Work instruction: Print out the data below in full, exactly as written.

Data:
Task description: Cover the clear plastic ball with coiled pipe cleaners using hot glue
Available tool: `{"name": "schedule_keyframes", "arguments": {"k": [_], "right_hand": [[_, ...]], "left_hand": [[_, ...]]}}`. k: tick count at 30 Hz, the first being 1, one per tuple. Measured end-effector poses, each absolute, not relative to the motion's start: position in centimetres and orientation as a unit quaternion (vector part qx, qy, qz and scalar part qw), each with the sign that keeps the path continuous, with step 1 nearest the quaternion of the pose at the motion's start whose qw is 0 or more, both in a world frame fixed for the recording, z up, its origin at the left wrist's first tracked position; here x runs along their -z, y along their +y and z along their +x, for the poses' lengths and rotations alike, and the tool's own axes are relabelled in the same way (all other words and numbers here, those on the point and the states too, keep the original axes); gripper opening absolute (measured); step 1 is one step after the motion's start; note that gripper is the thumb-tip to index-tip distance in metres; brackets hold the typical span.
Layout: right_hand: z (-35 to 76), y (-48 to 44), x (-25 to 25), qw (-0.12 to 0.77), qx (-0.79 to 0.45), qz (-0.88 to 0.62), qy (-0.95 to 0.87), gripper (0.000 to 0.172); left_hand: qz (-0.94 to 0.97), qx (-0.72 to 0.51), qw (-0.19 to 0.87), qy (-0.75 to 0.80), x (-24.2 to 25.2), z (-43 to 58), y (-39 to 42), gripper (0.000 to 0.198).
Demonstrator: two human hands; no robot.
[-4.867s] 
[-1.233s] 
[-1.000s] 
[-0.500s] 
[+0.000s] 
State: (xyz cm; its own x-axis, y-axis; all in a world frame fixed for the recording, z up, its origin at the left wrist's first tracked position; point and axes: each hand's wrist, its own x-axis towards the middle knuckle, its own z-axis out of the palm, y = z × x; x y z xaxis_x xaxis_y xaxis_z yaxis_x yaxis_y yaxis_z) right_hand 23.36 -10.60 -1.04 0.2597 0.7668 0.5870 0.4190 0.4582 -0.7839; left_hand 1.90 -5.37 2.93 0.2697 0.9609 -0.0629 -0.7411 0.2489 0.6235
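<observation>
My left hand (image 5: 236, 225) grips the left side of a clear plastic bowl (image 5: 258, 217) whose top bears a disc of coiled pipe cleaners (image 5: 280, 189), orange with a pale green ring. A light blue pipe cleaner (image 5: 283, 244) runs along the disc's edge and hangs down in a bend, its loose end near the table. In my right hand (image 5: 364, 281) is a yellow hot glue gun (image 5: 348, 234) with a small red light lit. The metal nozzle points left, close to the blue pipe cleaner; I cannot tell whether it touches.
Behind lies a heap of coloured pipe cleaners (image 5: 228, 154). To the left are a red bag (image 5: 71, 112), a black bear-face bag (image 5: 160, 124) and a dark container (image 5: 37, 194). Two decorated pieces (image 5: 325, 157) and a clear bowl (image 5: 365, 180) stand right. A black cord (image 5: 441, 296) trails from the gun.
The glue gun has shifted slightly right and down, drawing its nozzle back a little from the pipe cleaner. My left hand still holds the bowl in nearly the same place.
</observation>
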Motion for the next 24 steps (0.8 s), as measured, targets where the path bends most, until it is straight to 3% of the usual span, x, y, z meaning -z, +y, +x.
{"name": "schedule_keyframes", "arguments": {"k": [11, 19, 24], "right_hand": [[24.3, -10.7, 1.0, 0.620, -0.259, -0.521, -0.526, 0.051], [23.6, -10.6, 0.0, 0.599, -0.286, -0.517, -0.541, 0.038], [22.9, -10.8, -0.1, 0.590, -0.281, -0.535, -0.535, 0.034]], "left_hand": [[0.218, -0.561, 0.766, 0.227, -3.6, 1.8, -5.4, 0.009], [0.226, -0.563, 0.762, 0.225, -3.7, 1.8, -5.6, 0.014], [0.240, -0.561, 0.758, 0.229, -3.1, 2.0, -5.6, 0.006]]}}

Response:
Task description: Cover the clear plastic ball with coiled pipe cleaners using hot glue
Available tool: `{"name": "schedule_keyframes", "arguments": {"k": [_], "right_hand": [[_, ...]], "left_hand": [[_, ...]]}}`. k: tick count at 30 Hz, the first being 1, one per tuple. Measured end-effector poses, each absolute, not relative to the motion's start: position in centimetres and orientation as a unit quaternion (vector part qx, qy, qz and scalar part qw), each with the sign that keeps the path continuous, with step 1 nearest the quaternion of the pose at the motion's start whose qw is 0 or more, both in a world frame fixed for the recording, z up, its origin at the left wrist's first tracked position; here x runs along their -z, y along their +y and z along their +x, for the poses' lengths and rotations alike, and the tool's own axes are relabelled in the same way (all other words and numbers here, those on the point and the states too, keep the original axes); gripper opening absolute (measured); step 1 is one step after the motion's start; note that gripper is the thumb-tip to index-tip distance in metres; brackets hold the typical span.
Layout: right_hand: z (-35 to 76), y (-48 to 44), x (-25 to 25), qw (-0.12 to 0.77), qx (-0.79 to 0.45), qz (-0.88 to 0.62), qy (-0.95 to 0.87), gripper (0.000 to 0.172); left_hand: qz (-0.94 to 0.97), qx (-0.72 to 0.51), qw (-0.19 to 0.87), qy (-0.75 to 0.80), x (-24.2 to 25.2), z (-43 to 58), y (-39 to 42), gripper (0.000 to 0.198).
Demonstrator: two human hands; no robot.
[-4.867s] 
[-1.233s] 
[-1.000s] 
[-0.500s] 
[+0.000s] 
State: (xyz cm; its own x-axis, y-axis; all in a world frame fixed for the recording, z up, its origin at the left wrist's first tracked position; point and axes: each hand's wrist, its own x-axis towards the middle knuckle, its own z-axis out of the palm, y = z × x; x y z xaxis_x xaxis_y xaxis_z yaxis_x yaxis_y yaxis_z) right_hand 23.36 -10.60 -1.04 0.2597 0.7668 0.5870 0.4190 0.4582 -0.7839; left_hand 1.90 -5.37 2.93 0.2697 0.9609 -0.0629 -0.7411 0.2489 0.6235
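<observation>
My left hand (image 5: 236, 225) grips the left side of a clear plastic bowl (image 5: 258, 217) whose top bears a disc of coiled pipe cleaners (image 5: 280, 189), orange with a pale green ring. A light blue pipe cleaner (image 5: 283, 244) runs along the disc's edge and hangs down in a bend, its loose end near the table. In my right hand (image 5: 364, 281) is a yellow hot glue gun (image 5: 348, 234) with a small red light lit. The metal nozzle points left, close to the blue pipe cleaner; I cannot tell whether it touches.
Behind lies a heap of coloured pipe cleaners (image 5: 228, 154). To the left are a red bag (image 5: 71, 112), a black bear-face bag (image 5: 160, 124) and a dark container (image 5: 37, 194). Two decorated pieces (image 5: 325, 157) and a clear bowl (image 5: 365, 180) stand right. A black cord (image 5: 441, 296) trails from the gun.
The glue gun has shifted slightly right and down, drawing its nozzle back a little from the pipe cleaner. My left hand still holds the bowl in nearly the same place.
</observation>
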Motion for the next 24 steps (0.8 s), as measured, targets where the path bends most, until it is straight to 3% of the usual span, x, y, z meaning -z, +y, +x.
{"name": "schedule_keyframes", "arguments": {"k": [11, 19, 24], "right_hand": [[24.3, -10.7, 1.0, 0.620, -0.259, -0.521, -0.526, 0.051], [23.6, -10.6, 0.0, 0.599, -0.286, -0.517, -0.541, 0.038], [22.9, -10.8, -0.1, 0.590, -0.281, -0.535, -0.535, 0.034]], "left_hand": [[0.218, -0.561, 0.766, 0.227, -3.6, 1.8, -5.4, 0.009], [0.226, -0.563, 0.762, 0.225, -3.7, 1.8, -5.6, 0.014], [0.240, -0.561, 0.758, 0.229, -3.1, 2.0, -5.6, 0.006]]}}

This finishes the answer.